Work instruction ▸ The reply to the records below should contain exactly the lines from the line with "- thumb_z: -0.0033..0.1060" through the line with "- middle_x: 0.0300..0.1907", and nothing besides.

Data to process ▸
BEGIN

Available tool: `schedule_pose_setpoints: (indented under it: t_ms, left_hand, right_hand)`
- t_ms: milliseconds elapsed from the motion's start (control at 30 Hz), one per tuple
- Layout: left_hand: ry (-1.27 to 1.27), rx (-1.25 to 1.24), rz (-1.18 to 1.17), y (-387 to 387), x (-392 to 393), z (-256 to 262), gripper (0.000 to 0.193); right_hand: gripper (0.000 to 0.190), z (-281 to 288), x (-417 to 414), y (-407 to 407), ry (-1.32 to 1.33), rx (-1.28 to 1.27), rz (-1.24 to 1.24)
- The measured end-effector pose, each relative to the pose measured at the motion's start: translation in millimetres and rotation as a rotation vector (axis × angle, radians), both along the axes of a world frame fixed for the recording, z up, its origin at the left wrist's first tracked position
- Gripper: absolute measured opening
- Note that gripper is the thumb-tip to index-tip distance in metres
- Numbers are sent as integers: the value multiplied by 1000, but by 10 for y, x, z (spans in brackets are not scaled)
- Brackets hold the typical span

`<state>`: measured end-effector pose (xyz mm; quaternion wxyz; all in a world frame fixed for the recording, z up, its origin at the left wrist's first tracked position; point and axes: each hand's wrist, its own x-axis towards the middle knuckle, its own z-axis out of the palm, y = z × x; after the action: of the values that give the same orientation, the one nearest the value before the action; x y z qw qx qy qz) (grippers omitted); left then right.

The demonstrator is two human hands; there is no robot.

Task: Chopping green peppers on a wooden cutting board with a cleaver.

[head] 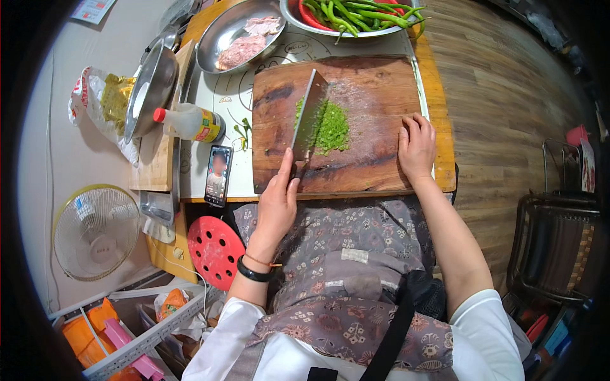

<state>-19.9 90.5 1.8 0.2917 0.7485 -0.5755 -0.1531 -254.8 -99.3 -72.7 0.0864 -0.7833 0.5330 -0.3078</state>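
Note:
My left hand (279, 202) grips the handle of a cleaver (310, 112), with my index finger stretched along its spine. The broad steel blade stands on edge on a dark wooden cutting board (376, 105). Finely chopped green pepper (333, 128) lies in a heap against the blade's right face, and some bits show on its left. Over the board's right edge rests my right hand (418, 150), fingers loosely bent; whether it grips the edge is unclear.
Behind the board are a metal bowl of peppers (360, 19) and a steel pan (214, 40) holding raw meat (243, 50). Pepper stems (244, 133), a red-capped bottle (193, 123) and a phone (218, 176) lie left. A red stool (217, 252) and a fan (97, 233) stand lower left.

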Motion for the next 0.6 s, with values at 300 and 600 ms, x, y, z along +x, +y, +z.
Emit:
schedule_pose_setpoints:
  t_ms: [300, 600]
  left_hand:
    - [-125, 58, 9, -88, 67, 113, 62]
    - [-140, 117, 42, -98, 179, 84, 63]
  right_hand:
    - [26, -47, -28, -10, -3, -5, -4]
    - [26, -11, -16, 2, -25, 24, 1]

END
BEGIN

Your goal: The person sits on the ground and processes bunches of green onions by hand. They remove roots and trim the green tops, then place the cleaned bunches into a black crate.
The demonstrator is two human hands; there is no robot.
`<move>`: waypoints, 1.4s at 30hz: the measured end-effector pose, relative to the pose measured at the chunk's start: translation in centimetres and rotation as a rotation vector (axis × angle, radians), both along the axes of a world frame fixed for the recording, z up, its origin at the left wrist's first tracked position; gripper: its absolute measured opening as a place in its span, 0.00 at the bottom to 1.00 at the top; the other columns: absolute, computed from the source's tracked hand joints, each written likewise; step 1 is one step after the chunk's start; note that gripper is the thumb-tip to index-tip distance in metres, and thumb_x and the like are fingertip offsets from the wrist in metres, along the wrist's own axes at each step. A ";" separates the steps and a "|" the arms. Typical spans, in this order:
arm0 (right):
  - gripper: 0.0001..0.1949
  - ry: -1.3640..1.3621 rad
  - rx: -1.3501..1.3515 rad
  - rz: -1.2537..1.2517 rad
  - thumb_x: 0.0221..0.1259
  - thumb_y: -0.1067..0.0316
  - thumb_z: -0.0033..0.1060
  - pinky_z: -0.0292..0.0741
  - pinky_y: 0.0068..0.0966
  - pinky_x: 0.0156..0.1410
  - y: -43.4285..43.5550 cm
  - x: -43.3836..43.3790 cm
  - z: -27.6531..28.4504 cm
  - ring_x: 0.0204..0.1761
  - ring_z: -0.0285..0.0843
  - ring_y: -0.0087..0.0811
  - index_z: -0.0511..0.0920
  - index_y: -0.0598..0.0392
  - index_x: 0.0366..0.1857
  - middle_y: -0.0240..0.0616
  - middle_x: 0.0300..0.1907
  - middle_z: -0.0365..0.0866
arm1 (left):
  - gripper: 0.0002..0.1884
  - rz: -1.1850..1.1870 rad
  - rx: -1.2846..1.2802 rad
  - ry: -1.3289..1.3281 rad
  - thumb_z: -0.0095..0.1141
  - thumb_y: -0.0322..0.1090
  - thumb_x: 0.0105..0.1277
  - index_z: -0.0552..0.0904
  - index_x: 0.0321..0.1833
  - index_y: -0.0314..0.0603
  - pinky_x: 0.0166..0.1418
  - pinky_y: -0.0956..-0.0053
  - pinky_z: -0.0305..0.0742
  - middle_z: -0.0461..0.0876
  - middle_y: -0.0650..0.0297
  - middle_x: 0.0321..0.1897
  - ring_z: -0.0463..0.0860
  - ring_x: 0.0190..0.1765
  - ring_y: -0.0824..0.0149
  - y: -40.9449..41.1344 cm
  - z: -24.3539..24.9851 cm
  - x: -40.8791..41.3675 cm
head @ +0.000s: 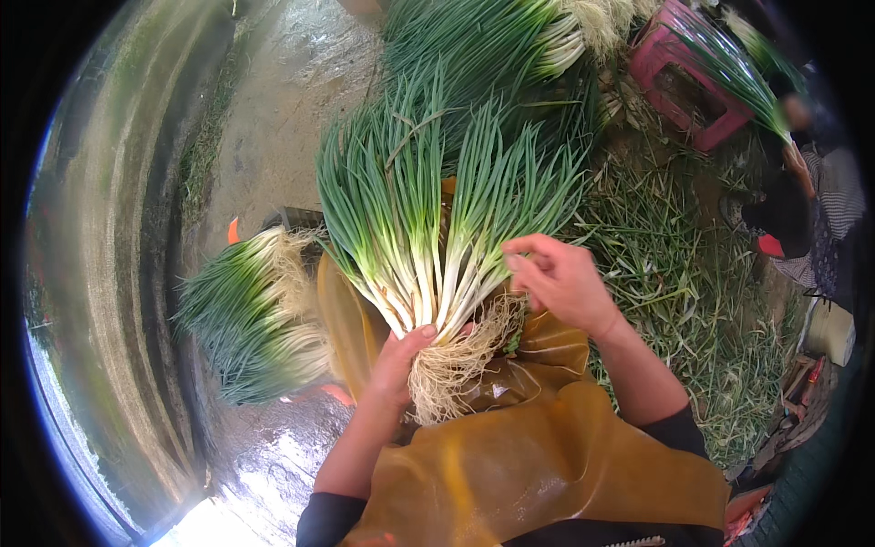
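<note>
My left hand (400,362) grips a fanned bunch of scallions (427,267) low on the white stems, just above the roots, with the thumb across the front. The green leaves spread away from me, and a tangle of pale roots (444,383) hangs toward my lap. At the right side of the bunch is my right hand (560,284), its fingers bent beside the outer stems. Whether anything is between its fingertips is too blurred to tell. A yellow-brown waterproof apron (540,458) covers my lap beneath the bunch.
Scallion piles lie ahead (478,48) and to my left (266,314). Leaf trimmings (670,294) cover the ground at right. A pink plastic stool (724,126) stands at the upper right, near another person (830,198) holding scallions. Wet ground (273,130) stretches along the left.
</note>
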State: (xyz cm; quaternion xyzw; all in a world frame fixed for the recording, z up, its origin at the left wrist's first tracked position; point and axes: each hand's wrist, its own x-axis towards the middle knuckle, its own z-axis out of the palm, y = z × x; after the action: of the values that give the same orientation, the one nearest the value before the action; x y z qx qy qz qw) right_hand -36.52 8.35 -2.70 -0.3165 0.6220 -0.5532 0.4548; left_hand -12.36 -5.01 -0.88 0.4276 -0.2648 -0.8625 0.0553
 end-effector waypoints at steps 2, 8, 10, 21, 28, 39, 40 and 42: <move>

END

Answer space ▸
  - thumb_z: -0.0033..0.1060
  - pinky_z: -0.0292..0.0741
  - pinky_y: 0.0068..0.0966
  - pinky_x: 0.0156..0.1410
  - y: -43.4285..43.5550 cm
  - x: -43.3836..43.3790 cm
  - z: -27.6531..28.4504 cm
  - ring_x: 0.0204..0.1761
  - ring_z: -0.0285..0.0843
  - ring_y: -0.0087..0.0811
  - index_z: -0.0511..0.0920
  - index_y: -0.0598..0.0392
  - index_x: 0.0366..0.1857
  - middle_y: -0.0240..0.0616
  - middle_x: 0.0300..0.1907

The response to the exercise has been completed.